Wherever a picture appears, leave it out; set down everything else in the records exactly.
=== Provided data ===
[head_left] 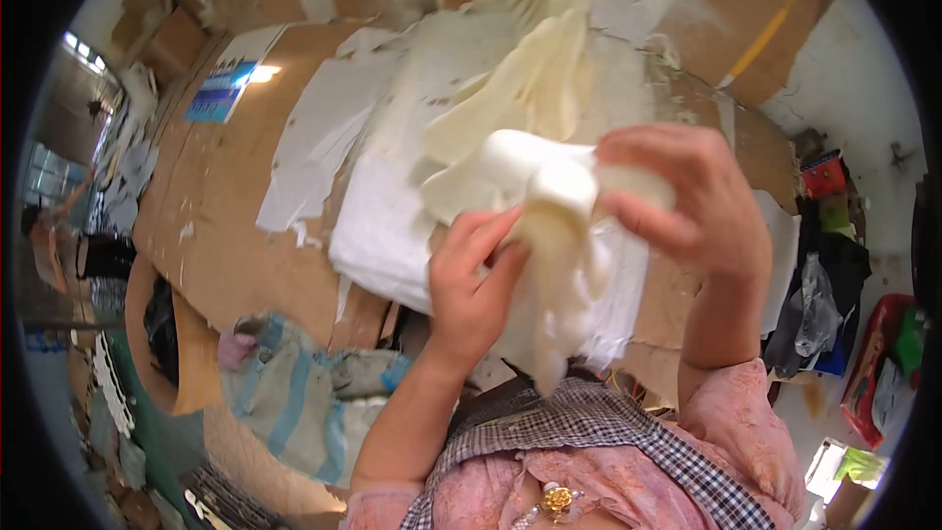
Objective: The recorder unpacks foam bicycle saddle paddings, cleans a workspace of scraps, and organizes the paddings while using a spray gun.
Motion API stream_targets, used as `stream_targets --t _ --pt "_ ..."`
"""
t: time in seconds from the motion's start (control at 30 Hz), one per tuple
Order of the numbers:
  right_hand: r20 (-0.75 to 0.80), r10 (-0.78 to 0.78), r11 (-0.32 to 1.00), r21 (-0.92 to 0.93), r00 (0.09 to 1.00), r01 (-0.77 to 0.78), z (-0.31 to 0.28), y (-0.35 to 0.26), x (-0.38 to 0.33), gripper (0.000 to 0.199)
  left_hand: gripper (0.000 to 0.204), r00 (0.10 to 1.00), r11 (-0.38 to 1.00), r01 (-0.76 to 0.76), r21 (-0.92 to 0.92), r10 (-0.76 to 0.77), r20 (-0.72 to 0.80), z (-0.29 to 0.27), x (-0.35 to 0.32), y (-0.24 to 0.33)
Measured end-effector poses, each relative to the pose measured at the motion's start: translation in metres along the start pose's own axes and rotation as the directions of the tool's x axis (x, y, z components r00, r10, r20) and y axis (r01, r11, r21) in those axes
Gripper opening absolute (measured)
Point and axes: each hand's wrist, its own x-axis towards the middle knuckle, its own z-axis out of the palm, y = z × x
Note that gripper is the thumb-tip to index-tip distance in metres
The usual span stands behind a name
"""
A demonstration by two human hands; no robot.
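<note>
In front of my chest I hold a glossy cream-white moulded piece [561, 185] with rounded lobes and a long part hanging down. It is blurred, and I cannot make out its kind. My left hand [473, 280] pinches its left side between thumb and fingers. At its right side, the thumb and curved fingers of my right hand [692, 201] close around a pale lobe. Just beyond lies a longer cream form [535, 79] with wavy flaps and a ribbed upper end, partly hidden by the held piece.
A thick white padded sheet [383, 236] lies under my hands on the cardboard-covered table [221, 245]. A blue leaflet [221, 90] lies at the far left. A striped sack [294, 402] is below the near edge. Bags and a red container [873, 368] stand at right. Another person [59, 250] stands far left.
</note>
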Motion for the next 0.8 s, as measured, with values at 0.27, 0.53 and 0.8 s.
stream_targets --t 0.27,0.53,0.8 --pt "0.039 0.368 0.924 -0.128 0.929 -0.361 -0.121 0.239 0.048 0.048 0.023 0.997 0.999 -0.039 0.013 0.04 -0.059 0.228 0.184 -0.042" --pt "0.059 0.562 0.824 -0.126 0.825 -0.552 -0.088 0.377 0.131 0.061 0.048 0.983 0.879 -0.069 0.471 0.14 -0.117 0.294 0.29 -0.145" --pt "-0.538 0.599 0.8 0.367 0.593 -0.475 -0.012 0.478 0.041 0.044 0.048 0.96 0.933 0.187 0.306 -0.24 0.143 0.264 0.229 -0.179"
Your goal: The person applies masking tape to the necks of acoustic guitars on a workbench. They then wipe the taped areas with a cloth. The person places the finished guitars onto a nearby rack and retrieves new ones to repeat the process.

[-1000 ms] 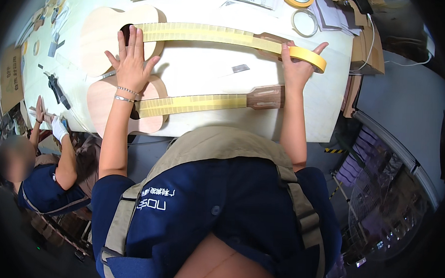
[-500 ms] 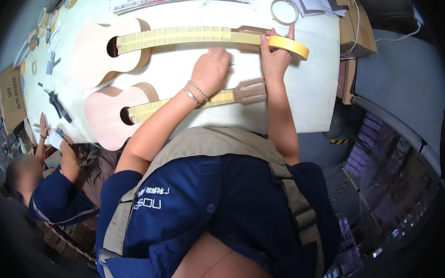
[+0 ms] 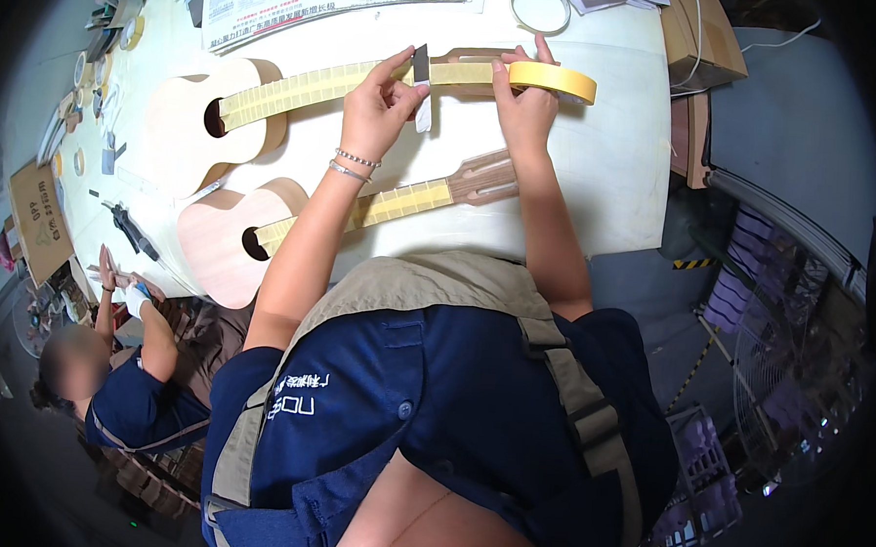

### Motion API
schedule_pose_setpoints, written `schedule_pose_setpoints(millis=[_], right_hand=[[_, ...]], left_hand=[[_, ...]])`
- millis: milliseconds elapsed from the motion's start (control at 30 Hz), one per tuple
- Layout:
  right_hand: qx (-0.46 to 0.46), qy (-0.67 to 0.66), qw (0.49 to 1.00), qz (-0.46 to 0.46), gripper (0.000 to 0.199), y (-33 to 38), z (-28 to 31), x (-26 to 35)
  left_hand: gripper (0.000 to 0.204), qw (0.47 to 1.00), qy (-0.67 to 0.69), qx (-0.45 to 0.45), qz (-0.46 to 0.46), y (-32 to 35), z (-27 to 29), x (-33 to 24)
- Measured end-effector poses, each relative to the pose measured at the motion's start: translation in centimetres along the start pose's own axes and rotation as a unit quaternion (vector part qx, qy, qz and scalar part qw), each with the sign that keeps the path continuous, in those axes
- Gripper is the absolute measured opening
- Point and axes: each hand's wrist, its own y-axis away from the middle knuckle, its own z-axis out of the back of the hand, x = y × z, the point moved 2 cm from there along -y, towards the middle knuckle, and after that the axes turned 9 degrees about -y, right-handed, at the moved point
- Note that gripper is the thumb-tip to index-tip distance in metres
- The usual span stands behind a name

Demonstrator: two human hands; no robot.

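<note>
My left hand [image 3: 379, 107] is closed on a flat blade [image 3: 423, 89], dark at the top and white below, held across the far ukulele's neck near its headstock. My right hand [image 3: 525, 111] grips a roll of yellow masking tape [image 3: 564, 81] at the headstock, one finger pointing up. From the roll a yellow strip [image 3: 461, 74] runs along the neck. The far ukulele [image 3: 251, 87], of pale bare wood, has yellow tape over its fretted neck. Nearer me lies a second ukulele [image 3: 230, 227], similarly taped, its brown headstock [image 3: 481, 180] beside my right forearm.
Newspapers [image 3: 303, 9] lie at the far edge, beside a clear tape ring [image 3: 541, 9]. A cardboard box [image 3: 704, 41] stands at the far right. On the left are a dark clamp-like tool [image 3: 132, 231] and tape rolls [image 3: 131, 33]. A co-worker [image 3: 149, 388] sits at lower left.
My left hand has moved up from between the two ukuleles to the far neck, where the blade now shows in it. My right hand stays on the tape roll.
</note>
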Motion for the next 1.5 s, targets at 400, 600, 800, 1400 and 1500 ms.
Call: schedule_pose_setpoints(millis=[400,600,800,1400,1500], right_hand=[[0.179,-0.135,0.914,0.338,0.019,3.9,0.9,9.5],[0.165,0.185,0.968,0.035,0.04,1.2,9.3,6.2],[0.065,0.386,0.92,0.001,0.059,1.0,8.8,2.0],[0.057,0.293,0.945,0.133,0.044,-20.1,-11.5,4.6],[0.134,0.461,0.871,-0.108,0.055,-26.8,-13.0,-0.4]], left_hand=[[0.044,0.998,-0.063,-0.016,0.023,-0.6,-0.2,0.1],[0.048,0.858,-0.395,0.033,-0.327,2.1,1.3,-0.7],[0.035,0.793,-0.432,-0.034,-0.427,2.1,2.0,-2.9],[0.058,0.764,-0.571,-0.272,0.128,3.7,25.6,11.7],[0.059,0.735,-0.597,-0.304,0.104,2.3,24.5,12.3]])
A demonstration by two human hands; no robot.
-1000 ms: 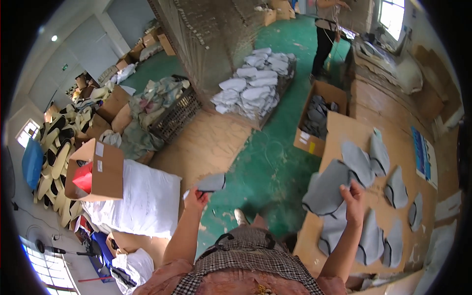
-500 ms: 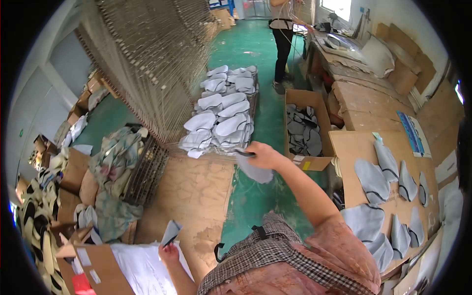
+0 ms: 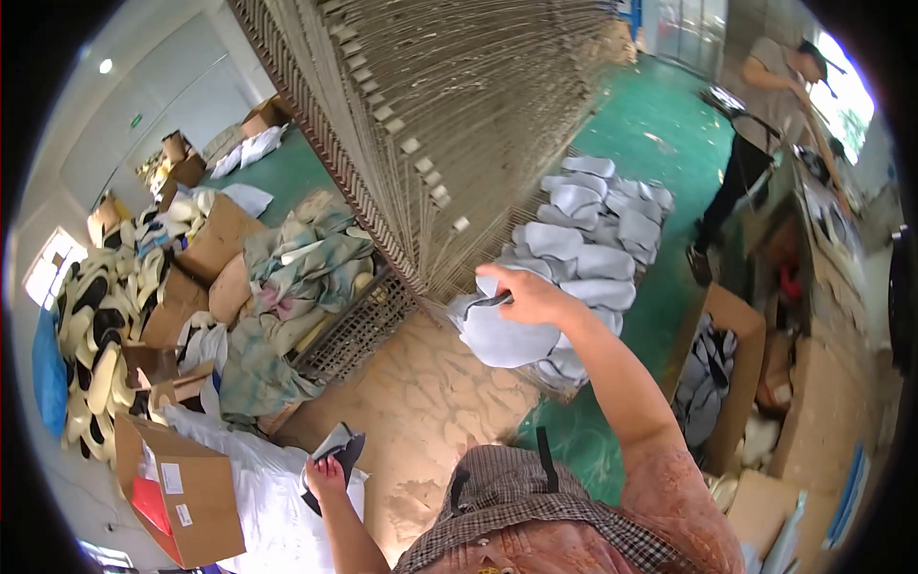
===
#### [Exercise response]
[head_left] 
Objective: The recorder unpacks foam bicycle saddle paddings, cleans a workspace of scraps, and organizes the paddings while using a spray gun.
Motion API stream_targets, used as `stream_targets --t _ --pt "_ ..."`
"""
t: time in seconds from the motion's start (control at 30 Hz), one per tuple
Order of the numbers:
  right_hand: r20 (-0.75 to 0.80), r10 (-0.78 to 0.78), r11 (-0.32 to 1.00), r21 (-0.92 to 0.93), r00 (0.09 to 1.00), r01 (-0.77 to 0.78), z (-0.31 to 0.28), y (-0.35 to 0.26), x (-0.38 to 0.33), gripper (0.000 to 0.199)
  left_hand: gripper (0.000 to 0.204), r00 (0.10 to 1.00), r11 (-0.38 to 1.00), r01 (-0.76 to 0.76), r21 (-0.92 to 0.92), r10 (-0.76 to 0.77), r20 (-0.72 to 0.80), z (-0.29 to 0.27), x (-0.35 to 0.32), y (-0.24 to 0.33)
Measured end-effector poses, each relative to the pose measured at the motion's start: translation in metres along the start pose's own axes and rotation as the directions of the tool's x axis (x, y, z components r00, r10, r20) and y axis (r01, r11, r21) in those axes
Gripper opening absolute (measured)
Point and axes: each hand's wrist, its own x-axis towards the middle knuckle, its own z-axis out of the palm, y = z × x
Note that gripper is the thumb-tip to index-tip distance in metres
The usual span stands behind a name
"""
A demonstration by two human hands; no robot.
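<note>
In front of my chest I hold a glossy cream-white moulded piece [561, 185] with rounded lobes and a long part hanging down. It is blurred, and I cannot make out its kind. My left hand [473, 280] pinches its left side between thumb and fingers. At its right side, the thumb and curved fingers of my right hand [692, 201] close around a pale lobe. Just beyond lies a longer cream form [535, 79] with wavy flaps and a ribbed upper end, partly hidden by the held piece.
A thick white padded sheet [383, 236] lies under my hands on the cardboard-covered table [221, 245]. A blue leaflet [221, 90] lies at the far left. A striped sack [294, 402] is below the near edge. Bags and a red container [873, 368] stand at right. Another person [59, 250] stands far left.
</note>
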Motion for the next 0.8 s, as measured, with values at 0.27, 0.53 and 0.8 s.
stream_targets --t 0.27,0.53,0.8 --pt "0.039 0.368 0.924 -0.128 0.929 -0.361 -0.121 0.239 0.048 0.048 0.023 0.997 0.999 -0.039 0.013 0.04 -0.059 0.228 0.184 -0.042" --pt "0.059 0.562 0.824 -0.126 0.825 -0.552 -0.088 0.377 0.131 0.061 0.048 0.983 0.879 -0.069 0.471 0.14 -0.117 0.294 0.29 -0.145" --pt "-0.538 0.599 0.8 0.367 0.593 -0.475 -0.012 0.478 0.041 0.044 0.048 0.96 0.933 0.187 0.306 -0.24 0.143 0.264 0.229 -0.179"
Your goal: The person applies masking tape to the necks of acoustic guitars on a workbench. They then wipe the taped areas with a cloth. The person places the finished guitars onto a nearby rack and retrieves new ones to repeat the process.

[-1000 ms] 
[-500 ms] 
[+0 ms] 

### Motion API
schedule_pose_setpoints, written `schedule_pose_setpoints(millis=[_], right_hand=[[_, ...]], left_hand=[[_, ...]])`
- millis: milliseconds elapsed from the motion's start (control at 30 Hz), one per tuple
- Layout:
  right_hand: qx (-0.46 to 0.46), qy (-0.67 to 0.66), qw (0.49 to 1.00), qz (-0.46 to 0.46), gripper (0.000 to 0.199), y (-33 to 38), z (-28 to 31), x (-26 to 35)
  left_hand: gripper (0.000 to 0.204), qw (0.47 to 1.00), qy (-0.67 to 0.69), qx (-0.45 to 0.45), qz (-0.46 to 0.46), y (-32 to 35), z (-27 to 29), x (-33 to 24)
- Measured end-effector poses, each relative to the pose measured at the motion's start: translation in centimetres along the start pose's own axes and rotation as a unit quaternion (vector part qx, qy, qz and scalar part qw), each with the sign that keeps the path continuous, in those axes
- Gripper is the absolute measured opening
- Point and axes: each hand's wrist, its own y-axis away from the middle knuckle, its own z-axis out of the back of the hand, x = y × z, the point moved 2 cm from there along -y, towards the middle knuckle, and after that the axes turned 9 degrees about -y, right-handed, at the moved point
- Note that gripper is the thumb-tip to index-tip distance in metres
- The usual span stands behind a name

Demonstrator: two human hands; no robot.

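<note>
My left hand [image 3: 379, 107] is closed on a flat blade [image 3: 423, 89], dark at the top and white below, held across the far ukulele's neck near its headstock. My right hand [image 3: 525, 111] grips a roll of yellow masking tape [image 3: 564, 81] at the headstock, one finger pointing up. From the roll a yellow strip [image 3: 461, 74] runs along the neck. The far ukulele [image 3: 251, 87], of pale bare wood, has yellow tape over its fretted neck. Nearer me lies a second ukulele [image 3: 230, 227], similarly taped, its brown headstock [image 3: 481, 180] beside my right forearm.
Newspapers [image 3: 303, 9] lie at the far edge, beside a clear tape ring [image 3: 541, 9]. A cardboard box [image 3: 704, 41] stands at the far right. On the left are a dark clamp-like tool [image 3: 132, 231] and tape rolls [image 3: 131, 33]. A co-worker [image 3: 149, 388] sits at lower left.
My left hand has moved up from between the two ukuleles to the far neck, where the blade now shows in it. My right hand stays on the tape roll.
</note>
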Motion for the next 1.5 s, targets at 400, 600, 800, 1400 and 1500 ms.
Call: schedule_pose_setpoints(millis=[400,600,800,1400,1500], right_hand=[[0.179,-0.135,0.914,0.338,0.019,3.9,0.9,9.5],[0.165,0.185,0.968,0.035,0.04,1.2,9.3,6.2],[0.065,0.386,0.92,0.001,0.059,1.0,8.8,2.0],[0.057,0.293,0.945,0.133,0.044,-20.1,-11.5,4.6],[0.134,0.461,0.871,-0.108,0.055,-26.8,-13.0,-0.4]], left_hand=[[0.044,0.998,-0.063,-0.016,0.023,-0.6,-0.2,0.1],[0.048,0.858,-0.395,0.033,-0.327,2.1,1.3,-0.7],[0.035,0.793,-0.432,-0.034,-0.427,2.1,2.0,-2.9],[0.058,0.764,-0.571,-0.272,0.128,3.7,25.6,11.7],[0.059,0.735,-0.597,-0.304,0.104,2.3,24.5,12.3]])
A demonstration by two human hands; no robot.
-1000 ms: 
-500 ms: 
+0 ms: 

This answer is finished.